Assignment
Report each line of the data below in which "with" appears.

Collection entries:
┌──

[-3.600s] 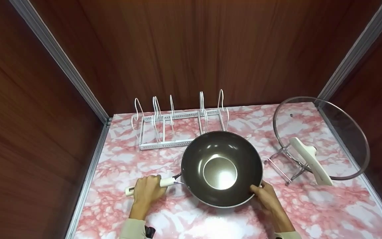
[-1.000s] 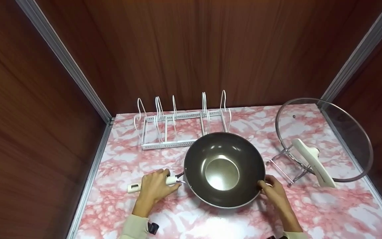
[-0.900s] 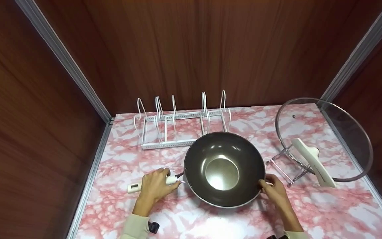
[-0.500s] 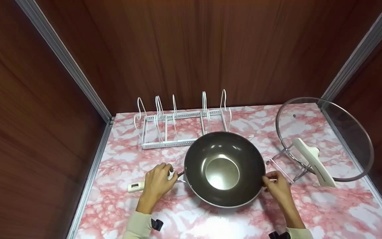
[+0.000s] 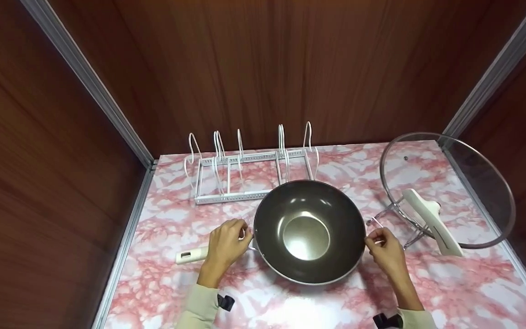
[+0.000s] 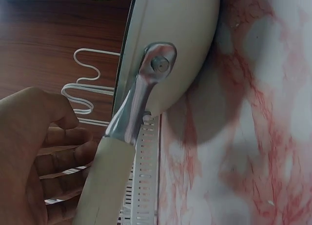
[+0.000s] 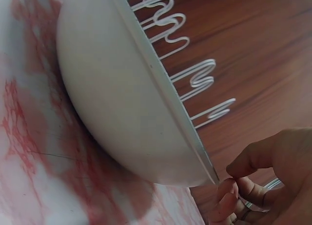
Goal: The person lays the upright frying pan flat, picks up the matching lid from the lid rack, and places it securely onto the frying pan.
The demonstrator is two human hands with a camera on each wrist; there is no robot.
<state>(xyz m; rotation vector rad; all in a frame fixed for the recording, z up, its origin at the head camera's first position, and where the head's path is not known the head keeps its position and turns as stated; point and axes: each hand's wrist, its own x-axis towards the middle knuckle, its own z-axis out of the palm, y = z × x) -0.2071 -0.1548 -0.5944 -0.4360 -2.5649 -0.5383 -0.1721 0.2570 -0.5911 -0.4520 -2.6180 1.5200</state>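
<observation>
- Wok [image 5: 306, 237] stands upright on the marbled red-and-white tabletop [image 5: 162, 292], between the two hands; dark interior uppermost, outer wall pale in both wrist views.
- Its cream handle [image 5: 193, 255] extends toward the person's left and carries a metal bracket [image 6: 141, 96] riveted to the outer wall.
- Left hand [image 5: 225, 243]: released, fingers loosely bent. Positioned at the wok's left side, over the inner end of the handle, and hiding part of it from the head camera. In the left wrist view the thumb stands apart from the handle and the fingers lie just beside it; whether a finger brushes it cannot be told.
- Right hand [image 5: 388, 253]: released, fingers loosely curled, tips of thumb and forefinger close together. Positioned at the wok's right side, fingertips just beside the rim; light contact cannot be ruled out.
- White wire rack [image 5: 231, 198] stands behind and to the left of the wok, upright dividers raised; the wok hides the right part of its front bar from the head camera.
- Glass lid [image 5: 468, 192] leans tilted in a metal stand [image 5: 383, 213] to the right of the wok, near the right hand; its cream grip [image 5: 432, 221] faces the wok side.
- Dark band [image 5: 225, 302] noted at the left sleeve.
</observation>
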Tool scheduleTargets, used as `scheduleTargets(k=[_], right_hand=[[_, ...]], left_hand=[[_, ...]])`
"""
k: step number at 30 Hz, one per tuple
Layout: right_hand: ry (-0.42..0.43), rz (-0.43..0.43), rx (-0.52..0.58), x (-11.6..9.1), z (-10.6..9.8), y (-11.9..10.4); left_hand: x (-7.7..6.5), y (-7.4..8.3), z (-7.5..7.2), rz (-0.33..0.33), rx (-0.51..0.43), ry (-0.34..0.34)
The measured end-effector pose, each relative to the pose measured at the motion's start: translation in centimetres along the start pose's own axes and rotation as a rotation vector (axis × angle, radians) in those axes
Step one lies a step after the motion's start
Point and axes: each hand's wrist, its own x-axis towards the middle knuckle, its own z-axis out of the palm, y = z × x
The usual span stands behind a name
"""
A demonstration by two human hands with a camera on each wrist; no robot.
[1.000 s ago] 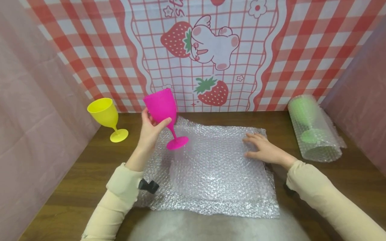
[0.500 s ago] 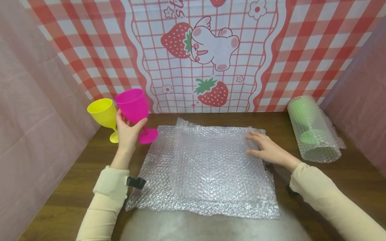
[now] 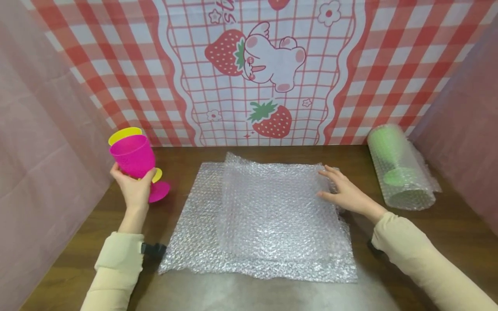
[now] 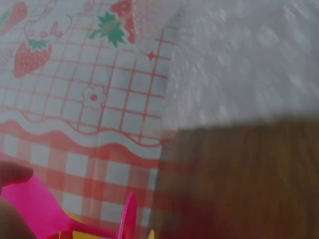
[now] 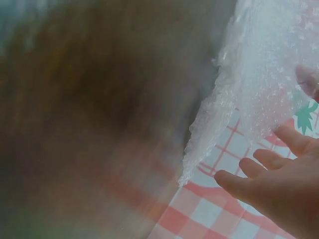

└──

Answer area
The demonstrator is two human hands with a camera on each wrist; there is no robot.
A demonstration by two human hands with a camera on each wrist; no robot.

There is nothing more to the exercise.